■ **DIRECTIONS FOR THIS TASK**: Count the lines in the following data that include "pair". Please write only the number.

# # # # # # #

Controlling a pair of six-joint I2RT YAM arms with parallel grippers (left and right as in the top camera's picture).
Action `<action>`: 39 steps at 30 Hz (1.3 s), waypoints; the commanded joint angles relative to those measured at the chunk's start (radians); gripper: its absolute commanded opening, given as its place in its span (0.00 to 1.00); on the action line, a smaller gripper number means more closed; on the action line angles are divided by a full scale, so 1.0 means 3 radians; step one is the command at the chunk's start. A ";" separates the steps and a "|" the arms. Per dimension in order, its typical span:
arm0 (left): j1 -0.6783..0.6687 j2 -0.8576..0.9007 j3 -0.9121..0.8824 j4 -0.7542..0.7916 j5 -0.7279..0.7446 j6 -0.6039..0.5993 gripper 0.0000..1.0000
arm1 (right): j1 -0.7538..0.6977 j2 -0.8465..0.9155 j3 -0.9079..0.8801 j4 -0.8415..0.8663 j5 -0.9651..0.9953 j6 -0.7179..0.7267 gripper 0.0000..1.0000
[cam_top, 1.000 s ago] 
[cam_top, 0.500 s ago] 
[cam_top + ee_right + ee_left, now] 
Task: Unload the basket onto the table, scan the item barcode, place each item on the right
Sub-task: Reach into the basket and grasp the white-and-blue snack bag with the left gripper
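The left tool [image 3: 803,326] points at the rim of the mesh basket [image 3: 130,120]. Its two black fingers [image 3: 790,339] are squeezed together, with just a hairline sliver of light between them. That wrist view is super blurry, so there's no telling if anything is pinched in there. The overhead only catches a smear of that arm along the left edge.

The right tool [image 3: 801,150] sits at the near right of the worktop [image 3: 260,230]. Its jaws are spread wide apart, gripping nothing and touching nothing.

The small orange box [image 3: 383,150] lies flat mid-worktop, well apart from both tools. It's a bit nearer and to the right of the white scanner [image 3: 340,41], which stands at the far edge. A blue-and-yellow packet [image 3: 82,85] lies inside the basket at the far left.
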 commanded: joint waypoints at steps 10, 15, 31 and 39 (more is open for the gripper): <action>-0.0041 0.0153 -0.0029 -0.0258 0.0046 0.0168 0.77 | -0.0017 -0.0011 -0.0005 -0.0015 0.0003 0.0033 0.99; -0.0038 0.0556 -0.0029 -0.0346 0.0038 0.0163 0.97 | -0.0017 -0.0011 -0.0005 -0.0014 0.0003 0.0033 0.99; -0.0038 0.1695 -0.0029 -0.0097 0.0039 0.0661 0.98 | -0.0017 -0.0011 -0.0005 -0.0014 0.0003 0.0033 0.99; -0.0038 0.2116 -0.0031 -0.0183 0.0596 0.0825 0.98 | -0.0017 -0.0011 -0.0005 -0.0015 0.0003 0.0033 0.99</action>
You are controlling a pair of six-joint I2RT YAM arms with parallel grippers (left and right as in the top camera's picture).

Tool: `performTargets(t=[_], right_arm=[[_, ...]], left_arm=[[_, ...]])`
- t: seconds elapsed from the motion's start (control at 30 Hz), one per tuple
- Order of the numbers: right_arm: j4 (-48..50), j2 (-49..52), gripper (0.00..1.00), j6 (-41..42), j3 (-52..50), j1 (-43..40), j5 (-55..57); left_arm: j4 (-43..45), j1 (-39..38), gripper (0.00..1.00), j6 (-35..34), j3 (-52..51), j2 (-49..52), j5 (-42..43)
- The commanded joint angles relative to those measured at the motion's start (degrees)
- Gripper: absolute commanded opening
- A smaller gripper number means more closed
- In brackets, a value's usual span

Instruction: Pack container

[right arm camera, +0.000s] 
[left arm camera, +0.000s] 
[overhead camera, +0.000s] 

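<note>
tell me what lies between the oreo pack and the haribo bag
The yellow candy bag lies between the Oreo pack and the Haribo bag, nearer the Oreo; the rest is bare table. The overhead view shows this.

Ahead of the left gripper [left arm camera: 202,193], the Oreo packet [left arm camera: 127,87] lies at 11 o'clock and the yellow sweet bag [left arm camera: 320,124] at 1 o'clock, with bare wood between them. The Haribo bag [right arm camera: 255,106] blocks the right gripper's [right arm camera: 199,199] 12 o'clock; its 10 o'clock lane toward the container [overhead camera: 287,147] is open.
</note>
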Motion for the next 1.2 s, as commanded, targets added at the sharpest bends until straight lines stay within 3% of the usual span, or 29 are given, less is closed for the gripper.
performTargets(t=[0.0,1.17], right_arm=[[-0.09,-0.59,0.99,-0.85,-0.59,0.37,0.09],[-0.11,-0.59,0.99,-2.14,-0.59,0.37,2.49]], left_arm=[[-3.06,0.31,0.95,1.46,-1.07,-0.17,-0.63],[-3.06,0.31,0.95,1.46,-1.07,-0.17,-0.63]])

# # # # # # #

■ **EXERCISE OUTPUT**: 2